* Assignment
Pull every line containing "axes" out of the listing below.

* Collected data

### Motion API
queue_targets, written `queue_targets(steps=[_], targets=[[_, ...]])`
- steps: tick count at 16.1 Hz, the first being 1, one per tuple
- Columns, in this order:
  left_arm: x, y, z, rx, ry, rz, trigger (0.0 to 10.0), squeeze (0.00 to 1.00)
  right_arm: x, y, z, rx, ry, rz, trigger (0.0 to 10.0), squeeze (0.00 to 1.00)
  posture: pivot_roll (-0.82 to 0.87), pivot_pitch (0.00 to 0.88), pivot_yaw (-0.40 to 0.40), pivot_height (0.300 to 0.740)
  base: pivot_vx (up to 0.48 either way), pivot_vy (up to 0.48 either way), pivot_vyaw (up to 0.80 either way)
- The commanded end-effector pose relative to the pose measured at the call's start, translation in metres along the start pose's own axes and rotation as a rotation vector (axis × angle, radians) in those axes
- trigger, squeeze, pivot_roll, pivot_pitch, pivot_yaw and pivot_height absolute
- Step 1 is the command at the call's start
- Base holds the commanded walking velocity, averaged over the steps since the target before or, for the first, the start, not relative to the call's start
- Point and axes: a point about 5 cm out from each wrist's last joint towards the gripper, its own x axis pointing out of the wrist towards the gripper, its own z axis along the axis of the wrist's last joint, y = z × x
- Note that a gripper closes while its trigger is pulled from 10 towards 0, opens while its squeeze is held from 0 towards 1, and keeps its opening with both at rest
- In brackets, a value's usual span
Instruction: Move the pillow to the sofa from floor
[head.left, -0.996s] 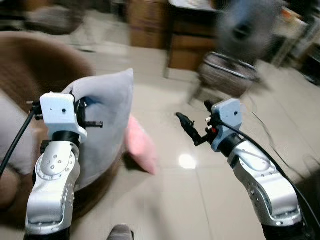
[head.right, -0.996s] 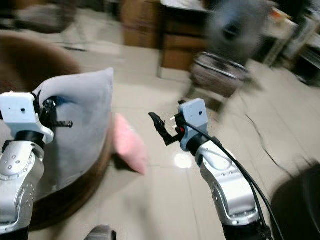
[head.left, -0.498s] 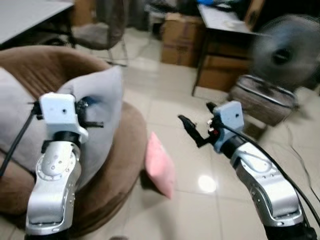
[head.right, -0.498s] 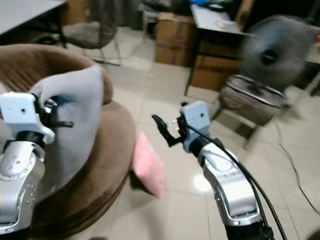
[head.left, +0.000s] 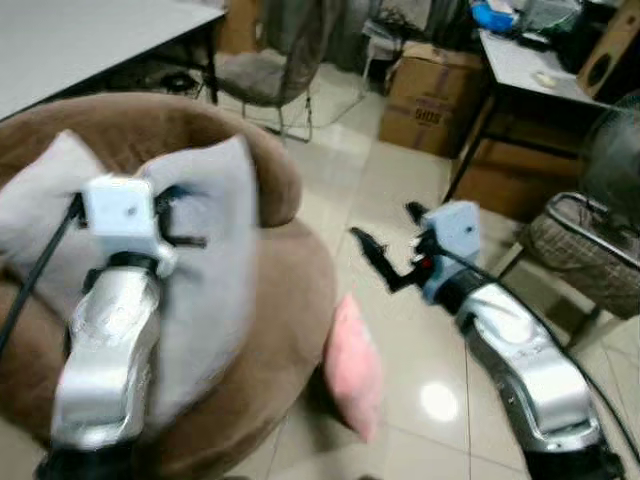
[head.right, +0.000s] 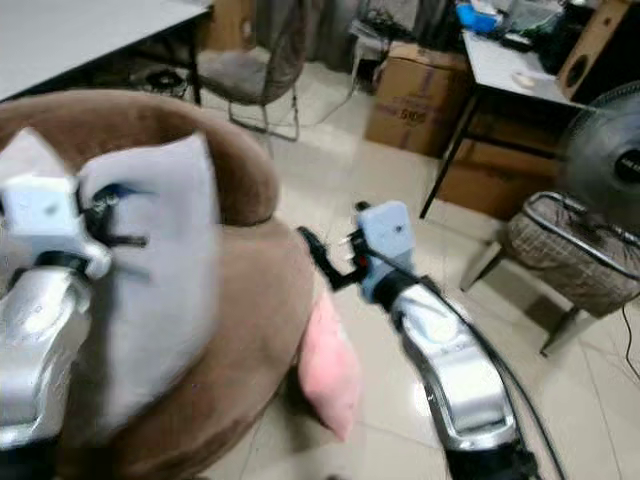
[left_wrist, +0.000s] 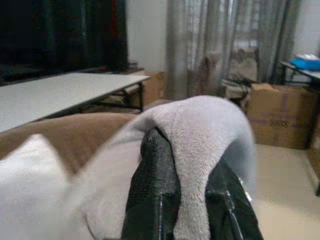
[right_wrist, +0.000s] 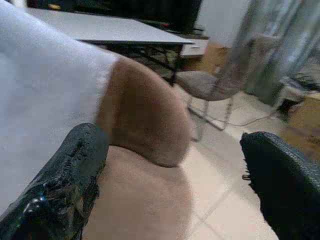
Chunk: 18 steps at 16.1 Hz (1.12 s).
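Note:
My left gripper (left_wrist: 185, 190) is shut on a fold of a grey pillow (head.left: 220, 250), which it holds up over the round brown sofa (head.left: 290, 290). The pillow hangs beside my left arm and hides part of the sofa's seat. A second light grey pillow (head.left: 45, 200) rests on the sofa to the left. On the floor against the sofa's right side leans a pink pillow (head.left: 352, 365). My right gripper (head.left: 385, 250) is open in the air above the floor, right of the sofa, with nothing between its fingers (right_wrist: 65, 175).
A white table (head.left: 80, 40) stands at the back left, a chair (head.left: 260, 70) behind the sofa. Cardboard boxes (head.left: 430, 85) and a dark desk (head.left: 530, 80) are at the back right. A fan (head.right: 605, 160) and a wire basket (head.left: 585, 250) stand to the right.
The camera has swung left and the whole scene has shifted right, so the sofa and the table now show more. My left gripper still holds the grey pillow; my right gripper stays open.

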Motion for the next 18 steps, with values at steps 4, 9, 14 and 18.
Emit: queue_targets(steps=[4, 9, 14, 18], targets=[[0.040, -0.022, 0.011, -0.019, -0.030, -0.099, 10.0, 0.00, -0.009, -0.018, 0.001, -0.030, 0.013, 0.047, 10.0, 0.00, 0.10, 0.000, -0.068, 0.740, 0.000, 0.000, 0.00], [0.094, -0.045, 0.025, -0.035, -0.009, -0.109, 10.0, 0.00, -0.022, -0.019, 0.002, -0.098, 0.040, 0.231, 10.0, 0.00, 0.07, 0.000, -0.053, 0.740, 0.000, 0.000, 0.00], [0.123, -0.049, 0.001, -0.130, 0.107, 0.065, 10.0, 0.00, -0.030, -0.020, -0.004, -0.142, 0.085, 0.308, 10.0, 0.00, 0.07, 0.000, -0.053, 0.740, 0.000, 0.000, 0.00], [0.094, -0.014, -0.075, -0.054, 0.374, 0.313, 10.0, 0.00, -0.029, -0.014, -0.006, -0.156, 0.101, 0.357, 10.0, 0.00, 0.02, 0.000, -0.032, 0.740, 0.000, 0.000, 0.00]])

* Result of this task
- The commanded end-effector pose relative to the pose measured at the call's start, translation in metres along the start pose's own axes and rotation as a rotation vector (axis × angle, radians) in those axes
- Point and axes: a point about 5 cm out from each wrist's last joint towards the gripper, its own x axis pointing out of the wrist towards the gripper, its own z axis along the axis of the wrist's last joint, y = z × x

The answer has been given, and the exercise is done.